Without further comment, state how many lines in the listing below contain the word "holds".

INPUT RECORDS
_ _ _
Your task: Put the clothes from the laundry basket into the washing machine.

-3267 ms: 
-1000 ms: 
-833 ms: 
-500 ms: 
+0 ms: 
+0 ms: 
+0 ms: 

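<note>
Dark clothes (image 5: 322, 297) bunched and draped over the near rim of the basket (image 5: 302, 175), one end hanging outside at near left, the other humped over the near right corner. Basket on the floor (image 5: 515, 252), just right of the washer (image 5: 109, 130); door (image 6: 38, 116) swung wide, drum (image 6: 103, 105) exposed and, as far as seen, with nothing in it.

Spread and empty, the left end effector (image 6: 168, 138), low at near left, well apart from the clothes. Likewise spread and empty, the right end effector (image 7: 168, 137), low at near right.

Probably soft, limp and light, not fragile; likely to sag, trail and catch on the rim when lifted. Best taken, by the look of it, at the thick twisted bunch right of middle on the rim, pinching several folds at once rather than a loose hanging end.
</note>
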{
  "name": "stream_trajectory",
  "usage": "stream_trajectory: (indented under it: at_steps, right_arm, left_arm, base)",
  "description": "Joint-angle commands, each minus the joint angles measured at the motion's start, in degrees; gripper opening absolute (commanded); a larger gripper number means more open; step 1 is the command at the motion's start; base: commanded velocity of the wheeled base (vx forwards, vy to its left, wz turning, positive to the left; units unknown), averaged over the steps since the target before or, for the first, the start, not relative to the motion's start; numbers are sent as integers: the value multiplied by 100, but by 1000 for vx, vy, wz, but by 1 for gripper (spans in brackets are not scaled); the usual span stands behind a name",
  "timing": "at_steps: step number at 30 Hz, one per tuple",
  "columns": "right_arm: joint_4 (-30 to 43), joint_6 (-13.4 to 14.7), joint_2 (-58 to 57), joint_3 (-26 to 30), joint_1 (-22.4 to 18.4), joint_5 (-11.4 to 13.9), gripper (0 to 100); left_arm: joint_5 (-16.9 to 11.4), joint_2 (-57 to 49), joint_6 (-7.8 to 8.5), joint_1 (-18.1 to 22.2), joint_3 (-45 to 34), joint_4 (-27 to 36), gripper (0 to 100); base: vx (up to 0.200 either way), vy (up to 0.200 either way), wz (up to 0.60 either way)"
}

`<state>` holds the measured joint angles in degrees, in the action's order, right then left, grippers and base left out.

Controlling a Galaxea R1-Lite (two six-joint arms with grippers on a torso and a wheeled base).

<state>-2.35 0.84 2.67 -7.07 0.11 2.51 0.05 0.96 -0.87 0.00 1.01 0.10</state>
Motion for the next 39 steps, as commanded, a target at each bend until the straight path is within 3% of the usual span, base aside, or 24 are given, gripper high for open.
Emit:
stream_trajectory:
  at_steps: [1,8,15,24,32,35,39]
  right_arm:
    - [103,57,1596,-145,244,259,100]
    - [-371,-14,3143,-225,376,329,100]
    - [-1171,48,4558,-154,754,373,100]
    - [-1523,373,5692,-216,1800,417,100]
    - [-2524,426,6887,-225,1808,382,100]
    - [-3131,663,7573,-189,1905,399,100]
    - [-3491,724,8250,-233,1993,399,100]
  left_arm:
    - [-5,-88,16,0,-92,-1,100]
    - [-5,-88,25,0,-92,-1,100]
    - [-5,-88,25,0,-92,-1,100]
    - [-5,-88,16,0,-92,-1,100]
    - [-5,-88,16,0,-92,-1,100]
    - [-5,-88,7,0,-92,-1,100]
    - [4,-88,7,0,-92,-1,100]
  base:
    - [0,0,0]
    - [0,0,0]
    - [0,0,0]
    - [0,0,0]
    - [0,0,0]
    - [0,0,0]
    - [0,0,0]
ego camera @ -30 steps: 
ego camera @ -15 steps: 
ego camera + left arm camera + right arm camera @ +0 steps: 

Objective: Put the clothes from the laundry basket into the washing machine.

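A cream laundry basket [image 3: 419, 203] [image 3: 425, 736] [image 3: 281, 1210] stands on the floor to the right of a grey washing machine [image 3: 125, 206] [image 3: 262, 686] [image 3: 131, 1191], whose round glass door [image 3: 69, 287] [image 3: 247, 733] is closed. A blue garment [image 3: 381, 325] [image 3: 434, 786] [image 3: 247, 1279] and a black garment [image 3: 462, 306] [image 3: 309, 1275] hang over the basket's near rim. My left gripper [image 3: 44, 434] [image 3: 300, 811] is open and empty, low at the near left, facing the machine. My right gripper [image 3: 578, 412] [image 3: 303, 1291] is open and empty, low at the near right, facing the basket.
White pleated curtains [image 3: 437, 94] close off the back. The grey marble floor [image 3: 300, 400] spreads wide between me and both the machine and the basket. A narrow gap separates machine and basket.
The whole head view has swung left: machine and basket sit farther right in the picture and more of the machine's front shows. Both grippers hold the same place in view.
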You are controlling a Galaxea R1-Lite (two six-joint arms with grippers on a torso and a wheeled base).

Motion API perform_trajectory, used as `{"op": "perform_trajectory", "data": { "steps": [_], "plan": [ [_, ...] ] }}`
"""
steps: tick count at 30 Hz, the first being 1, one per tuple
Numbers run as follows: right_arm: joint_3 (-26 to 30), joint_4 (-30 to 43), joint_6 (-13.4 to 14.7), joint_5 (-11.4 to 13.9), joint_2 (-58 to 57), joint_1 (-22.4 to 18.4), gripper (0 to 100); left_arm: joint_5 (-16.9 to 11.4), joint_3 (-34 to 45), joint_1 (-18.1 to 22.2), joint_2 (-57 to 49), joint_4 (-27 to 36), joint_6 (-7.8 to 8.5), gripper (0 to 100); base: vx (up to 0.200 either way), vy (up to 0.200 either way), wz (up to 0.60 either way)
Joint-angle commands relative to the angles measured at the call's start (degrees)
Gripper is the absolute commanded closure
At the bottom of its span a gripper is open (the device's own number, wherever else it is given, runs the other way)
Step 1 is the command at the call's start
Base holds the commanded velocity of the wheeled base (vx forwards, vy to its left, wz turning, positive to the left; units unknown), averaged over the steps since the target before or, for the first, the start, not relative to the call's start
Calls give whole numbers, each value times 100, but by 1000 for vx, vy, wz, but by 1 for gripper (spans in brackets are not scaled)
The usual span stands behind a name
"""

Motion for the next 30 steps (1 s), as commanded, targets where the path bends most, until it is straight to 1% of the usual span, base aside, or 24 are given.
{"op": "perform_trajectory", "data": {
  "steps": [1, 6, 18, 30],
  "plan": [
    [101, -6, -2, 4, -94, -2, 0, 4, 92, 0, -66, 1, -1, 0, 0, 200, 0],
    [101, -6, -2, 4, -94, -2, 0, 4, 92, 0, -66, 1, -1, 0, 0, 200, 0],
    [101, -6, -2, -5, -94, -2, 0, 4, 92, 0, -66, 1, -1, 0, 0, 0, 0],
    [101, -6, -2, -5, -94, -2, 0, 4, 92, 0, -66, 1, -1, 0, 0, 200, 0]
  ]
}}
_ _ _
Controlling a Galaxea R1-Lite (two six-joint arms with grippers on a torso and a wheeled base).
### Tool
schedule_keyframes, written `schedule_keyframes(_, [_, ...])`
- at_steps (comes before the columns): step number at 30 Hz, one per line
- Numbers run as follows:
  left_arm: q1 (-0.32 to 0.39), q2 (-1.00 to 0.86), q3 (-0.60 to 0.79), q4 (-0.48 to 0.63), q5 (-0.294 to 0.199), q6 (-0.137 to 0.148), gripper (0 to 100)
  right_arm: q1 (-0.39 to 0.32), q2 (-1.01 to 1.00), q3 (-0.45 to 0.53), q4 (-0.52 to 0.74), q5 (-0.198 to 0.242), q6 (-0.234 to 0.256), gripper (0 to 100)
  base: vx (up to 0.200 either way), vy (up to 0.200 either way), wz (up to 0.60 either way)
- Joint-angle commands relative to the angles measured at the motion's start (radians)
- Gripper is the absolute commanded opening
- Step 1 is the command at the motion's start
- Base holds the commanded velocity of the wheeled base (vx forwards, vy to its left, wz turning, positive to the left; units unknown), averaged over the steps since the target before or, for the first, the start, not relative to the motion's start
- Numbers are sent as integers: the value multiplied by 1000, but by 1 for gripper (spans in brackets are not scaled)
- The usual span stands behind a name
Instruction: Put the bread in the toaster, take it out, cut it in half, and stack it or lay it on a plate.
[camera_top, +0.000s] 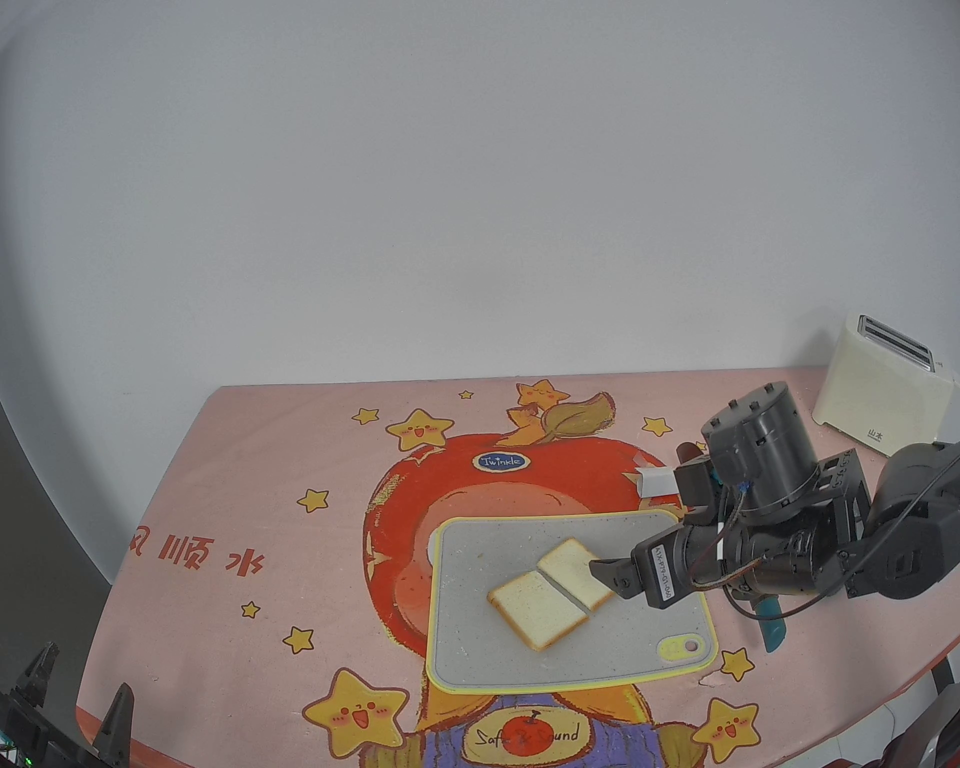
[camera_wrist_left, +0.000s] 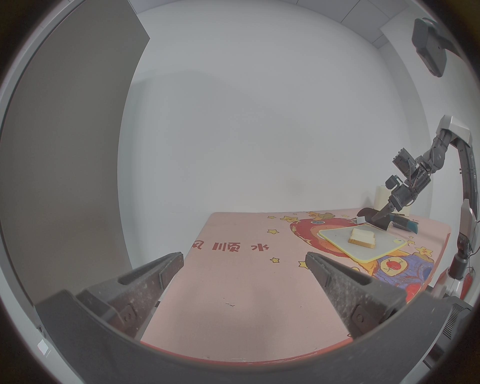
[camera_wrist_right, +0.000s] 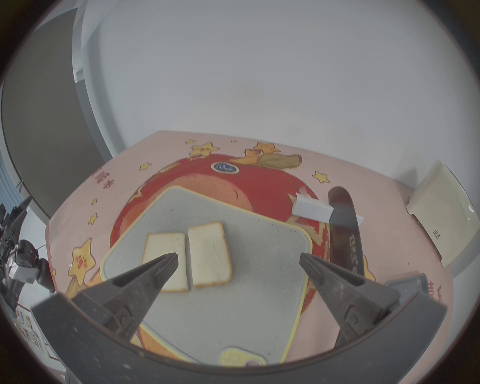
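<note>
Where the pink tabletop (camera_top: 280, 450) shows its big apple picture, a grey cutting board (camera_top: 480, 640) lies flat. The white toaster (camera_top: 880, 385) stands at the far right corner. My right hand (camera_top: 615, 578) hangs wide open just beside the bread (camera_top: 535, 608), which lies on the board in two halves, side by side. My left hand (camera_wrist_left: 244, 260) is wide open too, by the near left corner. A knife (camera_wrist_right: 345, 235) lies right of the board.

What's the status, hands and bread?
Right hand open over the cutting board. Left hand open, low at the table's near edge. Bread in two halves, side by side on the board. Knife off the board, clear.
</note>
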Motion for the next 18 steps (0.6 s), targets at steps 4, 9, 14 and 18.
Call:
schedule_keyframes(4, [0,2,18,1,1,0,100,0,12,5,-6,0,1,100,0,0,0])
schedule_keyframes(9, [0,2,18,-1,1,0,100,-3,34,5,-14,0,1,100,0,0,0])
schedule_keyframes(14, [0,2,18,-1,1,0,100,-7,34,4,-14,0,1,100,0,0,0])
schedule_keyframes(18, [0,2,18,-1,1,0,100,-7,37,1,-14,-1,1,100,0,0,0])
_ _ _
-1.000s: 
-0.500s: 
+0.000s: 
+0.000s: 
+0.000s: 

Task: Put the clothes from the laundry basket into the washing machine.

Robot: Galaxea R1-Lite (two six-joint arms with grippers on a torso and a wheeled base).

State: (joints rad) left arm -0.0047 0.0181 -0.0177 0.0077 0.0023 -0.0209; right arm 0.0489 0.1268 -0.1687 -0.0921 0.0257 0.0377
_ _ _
EXPECTED OUTPUT
3